In [1]:
import math
import numpy as np
import os
from einops import rearrange
from MDAnalysis.analysis.dssp import DSSP 
import MDAnalysis as mda

# Remplace par le chemin que tu veux
os.chdir("/home/gcluzeau/Zone_de_travail/projet_court")

# Vérifie que ça a marché
print("Répertoire courant :", os.getcwd())

  from .autonotebook import tqdm as notebook_tqdm


Répertoire courant : /home/gcluzeau/Zone_de_travail/projet_court


Detection des structure secondaire 

In [None]:
def parse_pdb_residues(pdb_path):
    """
    Parse residues from a PDB file, extracting atom coordinates for N, CA, C, O, H, and H1 atoms.
    Returns a dictionary of residues with atom coordinates.
    """
    residues = {}
    with open(pdb_path, 'r') as f:
        for line in f:
            if not line.startswith("ATOM"):
                continue

            # Extract relevant fields from fixed-width PDB format
            atom_name = line[12:16].strip()
            resname = line[17:20].strip()
            chain_id = line[21].strip()
            resseq = int(line[22:26])

            x = float(line[30:38])
            y = float(line[38:46])
            z = float(line[46:54])

            key = (chain_id, resseq)
            if key not in residues:
                residues[key] = {'resname': resname}

            # Store only backbone atoms and possible hydrogens
            if atom_name in {'N', 'CA', 'C', 'O', 'H', 'H1'}:
                residues[key][atom_name] = [x, y, z]

    return residues


def _get_hydrogen_atom_position(residue_keys, j, residues_dict):
    """
    Estimate the hydrogen (H) atom position of residue j using neighboring atom vectors.
    Returns None if required atoms are missing.
    """
    if j == 0:
        return None

    prev_key = residue_keys[j - 1]
    curr_key = residue_keys[j]

    res_prev = residues_dict.get(prev_key, {})
    res_curr = residues_dict.get(curr_key, {})

    N = res_curr.get('N')
    CA = res_curr.get('CA')
    C_prev = res_prev.get('C')

    if None in (N, CA, C_prev):
        return None

    # Calculate normalized vectors and estimate H position
    N = np.array(N)
    CA = np.array(CA)
    C_prev = np.array(C_prev)

    vec_cn = N - C_prev
    vec_cn /= np.linalg.norm(vec_cn)

    vec_can = N - CA
    vec_can /= np.linalg.norm(vec_can)

    vec_nh = vec_cn + vec_can
    vec_nh /= np.linalg.norm(vec_nh)

    return (N + 1.01 * vec_nh).tolist()


def distance_atom(atom1, atom2):
    """
    Compute Euclidean distance between two atoms, return inf if either is missing.
    """
    if atom1 is None or atom2 is None:
        return float('inf')
    return np.linalg.norm(np.array(atom1) - np.array(atom2))

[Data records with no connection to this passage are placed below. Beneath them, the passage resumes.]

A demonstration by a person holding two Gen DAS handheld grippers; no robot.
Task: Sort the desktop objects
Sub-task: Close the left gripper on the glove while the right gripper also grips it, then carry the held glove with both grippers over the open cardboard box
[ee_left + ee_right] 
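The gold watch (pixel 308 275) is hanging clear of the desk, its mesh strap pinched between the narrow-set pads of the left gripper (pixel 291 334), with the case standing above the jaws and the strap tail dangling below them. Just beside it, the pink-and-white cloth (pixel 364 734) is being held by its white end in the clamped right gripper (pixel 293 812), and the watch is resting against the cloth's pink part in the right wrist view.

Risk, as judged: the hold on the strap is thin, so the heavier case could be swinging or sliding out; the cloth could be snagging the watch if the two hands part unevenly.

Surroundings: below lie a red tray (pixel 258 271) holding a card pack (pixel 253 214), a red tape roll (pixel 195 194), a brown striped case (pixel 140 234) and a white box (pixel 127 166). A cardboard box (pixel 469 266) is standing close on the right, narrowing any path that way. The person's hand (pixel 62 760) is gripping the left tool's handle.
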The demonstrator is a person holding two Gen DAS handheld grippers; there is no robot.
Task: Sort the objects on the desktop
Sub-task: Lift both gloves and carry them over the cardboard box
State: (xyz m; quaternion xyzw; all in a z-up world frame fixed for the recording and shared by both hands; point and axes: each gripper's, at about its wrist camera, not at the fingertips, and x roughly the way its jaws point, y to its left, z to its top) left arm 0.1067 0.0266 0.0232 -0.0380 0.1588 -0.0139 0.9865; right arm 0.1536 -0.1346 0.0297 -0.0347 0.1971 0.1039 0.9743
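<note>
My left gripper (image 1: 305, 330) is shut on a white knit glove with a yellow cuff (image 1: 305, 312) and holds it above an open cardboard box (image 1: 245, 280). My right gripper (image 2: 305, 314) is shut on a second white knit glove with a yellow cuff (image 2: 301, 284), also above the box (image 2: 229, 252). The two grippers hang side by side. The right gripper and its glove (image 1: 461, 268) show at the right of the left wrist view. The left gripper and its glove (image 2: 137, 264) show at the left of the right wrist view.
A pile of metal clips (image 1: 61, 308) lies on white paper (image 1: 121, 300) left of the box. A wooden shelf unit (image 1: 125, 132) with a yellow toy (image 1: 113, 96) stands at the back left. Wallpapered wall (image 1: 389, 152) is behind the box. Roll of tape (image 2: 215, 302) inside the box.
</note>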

def is_hydrogen_bond(res_1, res_2, j, residue_keys, residues_dict):
    """
    Determine if a hydrogen bond exists between two residues using an electrostatic energy approximation.
    """
    # Try to get hydrogen atom position (explicit or estimated)
    h_atom_coords = res_2.get('H') or res_2.get('H1')
    if h_atom_coords is None:
        h_atom_coords = _get_hydrogen_atom_position(residue_keys, j, residues_dict)
        if h_atom_coords is None:
            return False

    # Compute distances needed for electrostatic energy calculation
    d_oh = distance_atom(res_1.get('O'), h_atom_coords)
    d_ch = distance_atom(res_1.get('C'), h_atom_coords)
    d_on = distance_atom(res_1.get('O'), res_2.get('N'))
    d_cn = distance_atom(res_1.get('C'), res_2.get('N'))

    if float('inf') in {d_on, d_oh, d_cn, d_ch}:
        return False

    # Electrostatic energy approximation
    q1 = 0.42
    q2 = 0.20
    f = 332
    Emin = -0.5
    E_elec = q1 * q2 * f * (1 / d_on + 1 / d_ch - 1 / d_oh - 1 / d_cn)

    return E_elec < Emin


def find_beta_bridges(residues_dict):
    """
    Identify beta-sheet hydrogen bonding patterns and classify them as parallel or antiparallel.
    """
    residue_keys = sorted(residues_dict.keys())
    bridges = {}
    n = len(residue_keys)

    for i in range(n - 1):
        for j in range(i + 2, n):  # Avoid neighbors (i+1)
            res_i = residues_dict[residue_keys[i]]
            res_j = residues_dict[residue_keys[j]]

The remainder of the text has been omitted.